Ao Comprova, o ICFJ afirmou que “já recebeu recursos da USAID antes” e que eles foram “concessões de subsídios para executar programas específicos em países específicos”, mas disse que “nunca recebeu financiamento da USAID para nenhum projeto no Brasil” e que “não financiou a Agência Lupa com nenhum recurso da USAID”.
Além disso, a entidade afirmou que nunca “recebeu fundos da USAID para operações gerais ou financiamento institucional.”
Suposto dossiê
A vereadora Fernanda Barth também afirma, no vídeo, que a Agência Lupa fez um dossiê de 10 páginas contra ela, o que teria resultado no bloqueio de seu perfil no Instagram. A Agência Lupa negou, respondendo que, sobre ela, produziu a seguinte checagem: Vereadora de Porto Alegre usa informações falsas para criticar vacina em vídeo viral.
“Não fizemos nenhum tipo de dossiê sobre a vereadora, mas checamos essa manifestação dela, assim como checamos um sem número de manifestações públicas de outros ocupantes de cargos eletivos sobre os mais variados temas”, disse a Lupa.
Uma busca por outras checagens da agência mostra que Fernanda Barth aparece citada em uma outra checagem, mas não como a responsável pela alegação checada.
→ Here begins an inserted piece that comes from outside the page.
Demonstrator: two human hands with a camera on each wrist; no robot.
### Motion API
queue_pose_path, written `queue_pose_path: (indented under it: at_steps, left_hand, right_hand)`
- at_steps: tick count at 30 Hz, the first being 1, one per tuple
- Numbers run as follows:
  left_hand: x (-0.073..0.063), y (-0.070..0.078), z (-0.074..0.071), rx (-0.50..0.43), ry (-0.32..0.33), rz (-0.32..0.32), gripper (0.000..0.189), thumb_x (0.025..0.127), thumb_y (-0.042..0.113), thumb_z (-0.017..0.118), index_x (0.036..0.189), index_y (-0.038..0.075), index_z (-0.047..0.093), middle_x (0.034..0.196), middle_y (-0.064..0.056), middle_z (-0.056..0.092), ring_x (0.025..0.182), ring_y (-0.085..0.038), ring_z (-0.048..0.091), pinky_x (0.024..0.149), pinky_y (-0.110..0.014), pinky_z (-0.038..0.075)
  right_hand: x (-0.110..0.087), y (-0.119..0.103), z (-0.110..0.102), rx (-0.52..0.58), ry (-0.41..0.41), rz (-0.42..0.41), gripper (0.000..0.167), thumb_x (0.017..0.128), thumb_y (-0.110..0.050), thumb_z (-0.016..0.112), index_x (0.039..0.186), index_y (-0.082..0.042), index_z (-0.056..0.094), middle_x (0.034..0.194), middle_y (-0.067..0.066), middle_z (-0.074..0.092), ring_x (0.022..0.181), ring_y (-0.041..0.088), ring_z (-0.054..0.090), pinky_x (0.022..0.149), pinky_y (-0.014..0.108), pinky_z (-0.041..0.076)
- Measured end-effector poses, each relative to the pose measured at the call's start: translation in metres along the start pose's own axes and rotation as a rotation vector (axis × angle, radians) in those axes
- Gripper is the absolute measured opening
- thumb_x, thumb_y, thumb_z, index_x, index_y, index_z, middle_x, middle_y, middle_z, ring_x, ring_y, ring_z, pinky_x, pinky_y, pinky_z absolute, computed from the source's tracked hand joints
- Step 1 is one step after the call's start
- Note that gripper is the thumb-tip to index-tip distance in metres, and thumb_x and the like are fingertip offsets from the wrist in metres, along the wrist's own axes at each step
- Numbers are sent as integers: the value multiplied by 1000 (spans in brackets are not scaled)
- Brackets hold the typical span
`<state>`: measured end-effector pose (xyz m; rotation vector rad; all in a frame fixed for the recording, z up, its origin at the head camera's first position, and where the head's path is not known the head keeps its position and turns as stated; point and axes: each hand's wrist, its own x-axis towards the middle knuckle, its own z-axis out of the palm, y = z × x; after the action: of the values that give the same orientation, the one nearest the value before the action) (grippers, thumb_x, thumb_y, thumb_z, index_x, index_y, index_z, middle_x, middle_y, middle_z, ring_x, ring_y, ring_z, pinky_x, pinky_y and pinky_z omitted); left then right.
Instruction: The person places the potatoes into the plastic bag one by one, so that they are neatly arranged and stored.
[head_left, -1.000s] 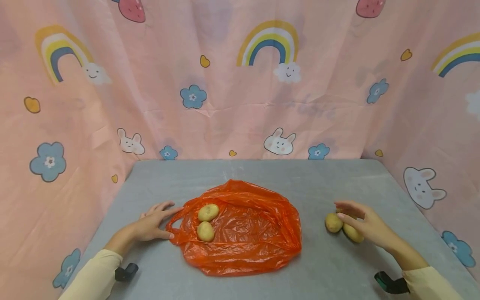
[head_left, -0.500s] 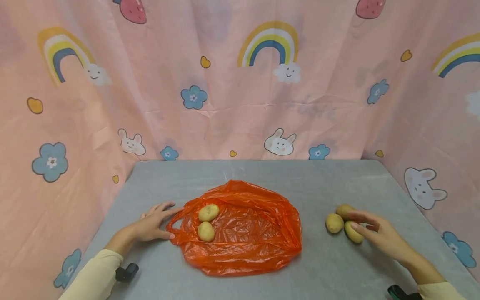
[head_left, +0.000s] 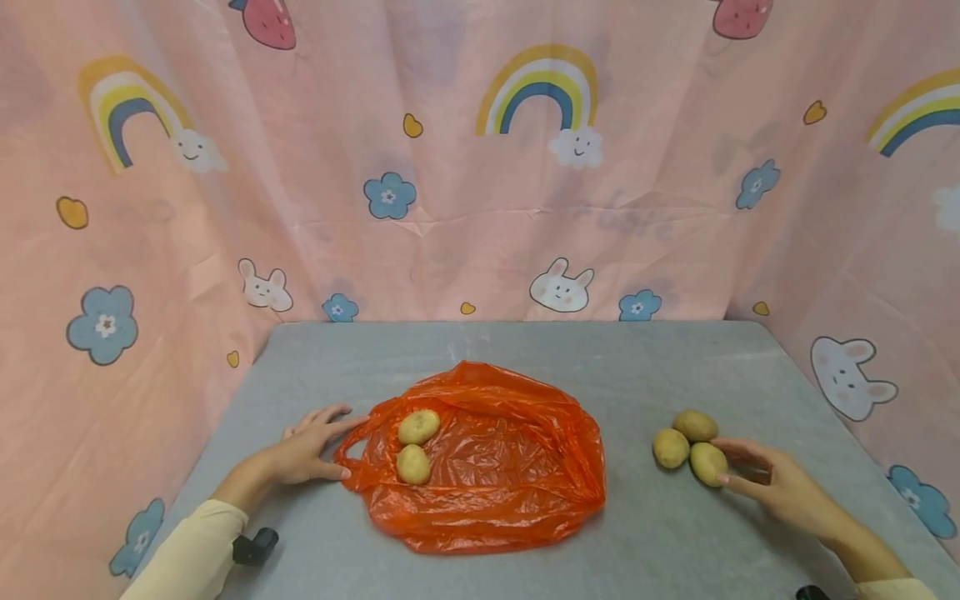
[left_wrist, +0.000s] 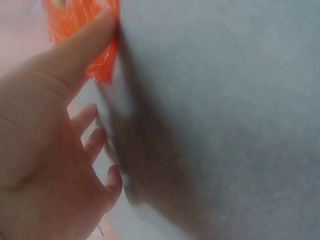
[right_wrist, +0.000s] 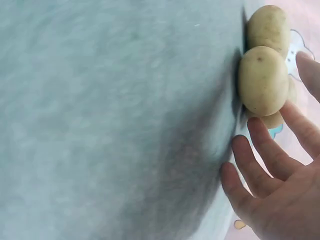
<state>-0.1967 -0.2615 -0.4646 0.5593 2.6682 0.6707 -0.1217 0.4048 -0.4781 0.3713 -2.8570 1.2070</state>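
An orange plastic bag lies spread on the table, with two potatoes on its left part. My left hand rests at the bag's left end, fingertips and thumb on the handle loop. In the left wrist view the thumb lies over the orange plastic. Three more potatoes sit grouped on the right side of the table. My right hand is beside the nearest potato, its fingers spread. An index fingertip is right at that potato, the thumb standing off from its side.
A grey table carries everything. Pink curtain with printed rainbows, rabbits and flowers hangs behind it and along both sides. Bare tabletop lies between the bag and the grouped potatoes. A black strap piece juts from the left sleeve.
My right hand has drawn back rightward and toward me, uncovering the far potato, and now sits beside the nearest one. The left hand and bag have stayed put.
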Motion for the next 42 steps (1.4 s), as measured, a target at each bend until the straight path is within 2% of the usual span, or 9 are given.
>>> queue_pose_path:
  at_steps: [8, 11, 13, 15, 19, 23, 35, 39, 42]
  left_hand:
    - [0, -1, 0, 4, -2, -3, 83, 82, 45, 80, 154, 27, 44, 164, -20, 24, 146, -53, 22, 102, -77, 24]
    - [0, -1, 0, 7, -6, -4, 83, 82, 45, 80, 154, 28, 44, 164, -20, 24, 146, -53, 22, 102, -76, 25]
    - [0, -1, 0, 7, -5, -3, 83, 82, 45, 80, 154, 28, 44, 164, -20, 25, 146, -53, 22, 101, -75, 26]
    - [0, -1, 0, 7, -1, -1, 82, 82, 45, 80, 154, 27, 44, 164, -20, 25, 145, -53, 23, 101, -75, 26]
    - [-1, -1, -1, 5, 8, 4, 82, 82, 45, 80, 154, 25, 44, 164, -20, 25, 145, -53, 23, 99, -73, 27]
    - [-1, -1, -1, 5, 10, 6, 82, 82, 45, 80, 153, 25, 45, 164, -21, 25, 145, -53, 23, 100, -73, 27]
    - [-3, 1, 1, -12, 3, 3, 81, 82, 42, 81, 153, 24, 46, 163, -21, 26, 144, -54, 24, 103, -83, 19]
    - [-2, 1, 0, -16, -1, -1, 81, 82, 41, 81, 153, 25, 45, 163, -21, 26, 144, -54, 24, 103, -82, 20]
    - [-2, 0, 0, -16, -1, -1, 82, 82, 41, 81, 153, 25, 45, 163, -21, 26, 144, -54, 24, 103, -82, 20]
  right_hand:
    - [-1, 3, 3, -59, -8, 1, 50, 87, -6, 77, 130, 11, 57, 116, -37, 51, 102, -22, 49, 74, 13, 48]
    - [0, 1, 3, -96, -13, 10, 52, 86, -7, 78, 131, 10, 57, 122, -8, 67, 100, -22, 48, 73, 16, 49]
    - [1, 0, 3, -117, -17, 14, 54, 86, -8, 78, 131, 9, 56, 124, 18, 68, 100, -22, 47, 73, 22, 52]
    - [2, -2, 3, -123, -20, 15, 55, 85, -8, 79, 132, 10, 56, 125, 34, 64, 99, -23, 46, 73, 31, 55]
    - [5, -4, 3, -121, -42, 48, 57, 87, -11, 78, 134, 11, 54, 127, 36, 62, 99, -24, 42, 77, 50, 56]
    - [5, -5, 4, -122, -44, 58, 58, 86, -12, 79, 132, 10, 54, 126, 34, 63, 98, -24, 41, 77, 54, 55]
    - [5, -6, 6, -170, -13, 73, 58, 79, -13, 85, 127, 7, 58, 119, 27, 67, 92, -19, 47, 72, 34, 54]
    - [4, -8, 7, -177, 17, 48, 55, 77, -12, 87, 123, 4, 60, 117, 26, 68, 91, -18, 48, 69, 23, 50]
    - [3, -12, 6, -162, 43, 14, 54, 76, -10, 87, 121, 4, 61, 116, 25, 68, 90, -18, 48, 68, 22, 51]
O texto, de 2020, mostra que é falso que a então candidata à Prefeitura de Porto Alegre Manuela D’Ávila publicou propaganda de campanha com foice e martelo de brinquedo para festejar o Dia das Crianças.
Por que o Comprova investigou essa publicação: O Comprova monitora conteúdos suspeitos publicados em redes sociais e aplicativos de mensagem sobre políticas públicas, saúde, mudanças climáticas e eleições e abre investigações para aquelas publicações que obtiveram maior alcance e engajamento. Você também pode sugerir verificações pelo WhatsApp +55 11 97045-4984.
Outras checagens sobre o tema: O Aos Fatos concluiu que a denúncia sobre atuação da USAID contra Jair Bolsonaro é baseada em desinformação. Recentemente, o Comprova mostrou que imagem de Alexandre de Moraes com boné da USAID foi gerada por IA, que post alega sem apresentar provas que a covid-19 foi criada em laboratório por ordem de Obama e que vídeo é tirado de contexto para dizer que trechos da Bíblia serão banidos das redes sociais. As duas últimas checagens também mencionam a USAID.
Notas da comunidade: Até o fechamento deste texto não havia “notas da comunidade” nas postagens no X de Eduardo Bolsonaro e de Mike Benz com sua entrevista a Steve Bannon.